A bug in AArch64 FMOPA/FMOPS (widening) instruction
Host environment
- Operating system: Ubuntu 22.04
- OS/kernel version: Linux lin005 6.5.0-28-generic #29~22.04.1-Ubuntu SMP PREEMPT_DYNAMIC Thu Apr 4 14:39:20 UTC 2 x86_64 x86_64 x86_64 GNU/Linux
- Architecture: x86-64
- QEMU flavor: qemu-aarch64
- QEMU version: qemu-aarch64 version 9.0.50 (v9.0.0-1123-g74abb45dac)
- QEMU command line:
./qemu-aarch64 -L /usr/aarch64-linux-gnu/ -cpu max,sme256=on ./test.bin
Emulated/Virtualized environment
- Operating system: N/A (qemu-user)
- OS/kernel version: N/A (qemu-user)
- Architecture: aarch64
Description of problem
fmopa computes the multiplication of two matrices in the source registers and accumulates the result to the destination register.

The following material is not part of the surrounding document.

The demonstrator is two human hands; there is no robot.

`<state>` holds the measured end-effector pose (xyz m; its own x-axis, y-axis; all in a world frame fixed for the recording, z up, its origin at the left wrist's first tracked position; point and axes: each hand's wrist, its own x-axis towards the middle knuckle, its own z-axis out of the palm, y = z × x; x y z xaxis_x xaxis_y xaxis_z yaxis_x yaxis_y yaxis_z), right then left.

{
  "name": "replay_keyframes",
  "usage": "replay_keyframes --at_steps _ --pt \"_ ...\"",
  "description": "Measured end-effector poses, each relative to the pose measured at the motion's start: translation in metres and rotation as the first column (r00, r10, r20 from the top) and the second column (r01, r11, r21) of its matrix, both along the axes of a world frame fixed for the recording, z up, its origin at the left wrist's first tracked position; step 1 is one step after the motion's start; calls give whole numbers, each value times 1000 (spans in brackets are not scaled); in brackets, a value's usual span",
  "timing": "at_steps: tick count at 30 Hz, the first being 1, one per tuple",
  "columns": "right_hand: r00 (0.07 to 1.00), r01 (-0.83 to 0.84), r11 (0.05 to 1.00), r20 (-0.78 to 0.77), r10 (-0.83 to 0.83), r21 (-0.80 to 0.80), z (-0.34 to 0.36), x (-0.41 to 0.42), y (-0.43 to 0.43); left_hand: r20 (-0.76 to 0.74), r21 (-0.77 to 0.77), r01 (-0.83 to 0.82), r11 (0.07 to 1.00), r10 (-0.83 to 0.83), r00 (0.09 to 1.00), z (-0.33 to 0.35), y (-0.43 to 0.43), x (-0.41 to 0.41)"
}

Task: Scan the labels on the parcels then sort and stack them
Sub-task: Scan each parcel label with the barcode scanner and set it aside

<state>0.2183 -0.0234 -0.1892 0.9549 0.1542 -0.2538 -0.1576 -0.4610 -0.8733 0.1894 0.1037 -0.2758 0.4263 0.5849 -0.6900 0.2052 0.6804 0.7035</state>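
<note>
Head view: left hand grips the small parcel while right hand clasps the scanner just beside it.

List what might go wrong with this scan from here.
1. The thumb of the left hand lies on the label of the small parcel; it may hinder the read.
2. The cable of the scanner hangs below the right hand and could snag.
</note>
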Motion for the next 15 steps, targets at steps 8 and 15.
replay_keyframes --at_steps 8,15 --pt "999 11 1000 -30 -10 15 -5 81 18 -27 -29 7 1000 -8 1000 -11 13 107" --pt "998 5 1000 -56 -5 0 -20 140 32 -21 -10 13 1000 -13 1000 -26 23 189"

A source register’s element size is 16 bits, while a destination register’s element size is 64 bits in the case of widening variant of this instruction. Before the matrix multiplication is performed, each element should be converted to a 64-bit floating point. FPCR flags are considered when converting floating point values. Especially, when the FZ (or FZ16) flag is set, denormalized values are converted into zero. When the floating point size is 16 bits, FZ16 should be considered; otherwise, FZ flag should be used.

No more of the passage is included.